Her eyes were a deep, dark brown, which were regular enough in Puerto Rico but highly prized in Vermont. She had a wide mouth and perfect teeth, without the help of an orthodontist. Her friends used to call her ‘Jenny from the Block’ because she looked a lot like Jennifer Lopez. But Maria, although flattered, had laughed it off. “I would rather have her bank account than her body,” she would say. But still, it was a heck of a compliment.

Those days were gone now. Jennifer Lopez had produced twins and still looked like a sex siren, whereas Maria looked like she’d swallowed JLo! Losing her youth and her looks was bad enough for Maria, but if she had Ricky’s undying love, it would still be okay. Now she was beginning to wonder if that was conditional, too.
 

Was it her body he’d fallen in love with and not her personality? Was he really going to stick around if he was beginning to look at the sitters that way already? What would their marriage be like in five years if they’d reached this point in just a decade?

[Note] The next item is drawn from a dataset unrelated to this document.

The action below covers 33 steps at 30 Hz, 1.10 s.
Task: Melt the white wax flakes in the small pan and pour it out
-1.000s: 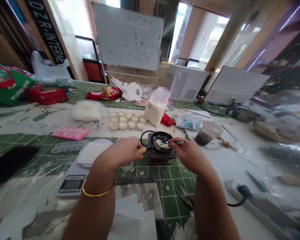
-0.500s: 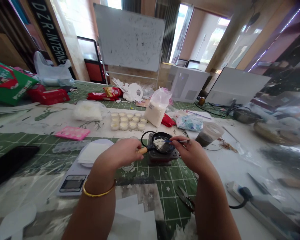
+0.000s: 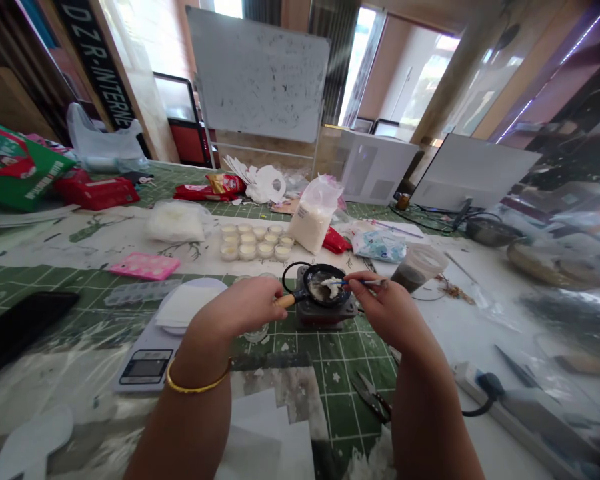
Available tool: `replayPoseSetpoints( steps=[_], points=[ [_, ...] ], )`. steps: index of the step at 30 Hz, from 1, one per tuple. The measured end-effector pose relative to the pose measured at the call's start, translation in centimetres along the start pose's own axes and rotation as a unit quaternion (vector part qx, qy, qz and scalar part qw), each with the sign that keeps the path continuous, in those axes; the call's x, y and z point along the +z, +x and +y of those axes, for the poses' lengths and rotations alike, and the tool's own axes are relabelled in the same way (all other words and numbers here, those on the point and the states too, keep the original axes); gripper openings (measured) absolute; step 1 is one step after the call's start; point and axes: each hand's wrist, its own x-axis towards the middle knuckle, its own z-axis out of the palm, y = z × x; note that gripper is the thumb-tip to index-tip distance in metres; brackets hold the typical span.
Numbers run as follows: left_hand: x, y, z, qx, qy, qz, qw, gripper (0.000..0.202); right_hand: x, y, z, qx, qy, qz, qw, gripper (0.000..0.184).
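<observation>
Okay so the left hand [image 3: 240, 308] is clenching the wooden handle [image 3: 283, 301] of a tiny black pan [image 3: 325, 283], keeping it steady on a small dark burner [image 3: 325, 317] that's sitting on the green cutting mat [image 3: 330, 363]. The right hand [image 3: 385, 313] is coming in from the other side, its fingers [image 3: 357, 282] pinching a thin stick [image 3: 370, 283] and working its blue tip into the white paste [image 3: 330, 288] in the pan. Small filled cups [image 3: 255, 241] are sitting further back, and a digital scale [image 3: 145, 368] is sitting by the left wrist, within easy reach.

Small black pan [image 3: 316, 275], wooden handle [image 3: 284, 301] — white paste [image 3: 331, 288] inside, thin stirrer [image 3: 367, 283] touching it
</observation>
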Motion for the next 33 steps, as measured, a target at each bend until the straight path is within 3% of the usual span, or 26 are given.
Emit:
replayPoseSetpoints(
  steps=[12, 19, 24, 30, 33],
  points=[
    [-0.1, -0.1, 0.1, -0.002, 0.005, -0.003, 1.000, 0.026, -0.5, 0.6, 0.7, 0.031, 0.016, 0.117, 0.993, 0.023],
    [0.1, 0.0, 0.0, -0.002, -0.011, -0.001, 1.000, 0.029, 0.4, 0.5, 0.1, -0.025, 0.000, 0.014, 1.000, 0.024],
    [0.0, 0.0, -0.1, -0.004, -0.015, -0.004, 1.000, 0.031, 0.1, 0.3, 0.0, -0.003, -0.016, 0.055, 0.998, 0.021],
    [-0.1, -0.1, -0.1, -0.003, -0.003, 0.002, 1.000, 0.023, -0.2, -0.1, -0.8, -0.042, 0.029, -0.005, 0.999, 0.016],
    [-0.1, -0.2, -0.2, 0.000, -0.004, 0.006, 1.000, 0.021, 0.1, 0.3, -0.5, -0.027, 0.008, 0.040, 0.999, 0.019]
  ],
)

When she’d left home, Maria assumed she would go to college in Vermont, work for a while in New York, perhaps, and then head back to Puerto Rico. It had never been in her plan to leave the tropical island forever, but life had other plans. Ricky Sanchez had stepped into her world.
 

His grandmother and his mother, both now deceased, had been Puerto Rican. Ricky spoke fluent Spanish, but more important than any of that, he simply got her. Maria used to tease him that he was marrying his mother, because both she and her mother-in-law came from the same little island in the Caribbean, but he insisted that there were plenty of differences between the women. Ricky had been so romantic back in college. He had written her notes and left them under her pillow or next to the bathroom sink. She would find them in her folders or even in the fridge. In those letters he swore his undying love. Ricky wrote with such passion—how could she not fall in love?
 

Then there was the sex. It had been amazing in those early days. Ricky hadn’t been able to get enough of her. They’d been like rabbits, morning, noon, and night. It was a miracle she had scraped through her degree, they’d spent so much lecture time in bed together. But somehow both of them had left college with degrees, and she’d also gained an engagement ring. The rest—she took another cracker—was history.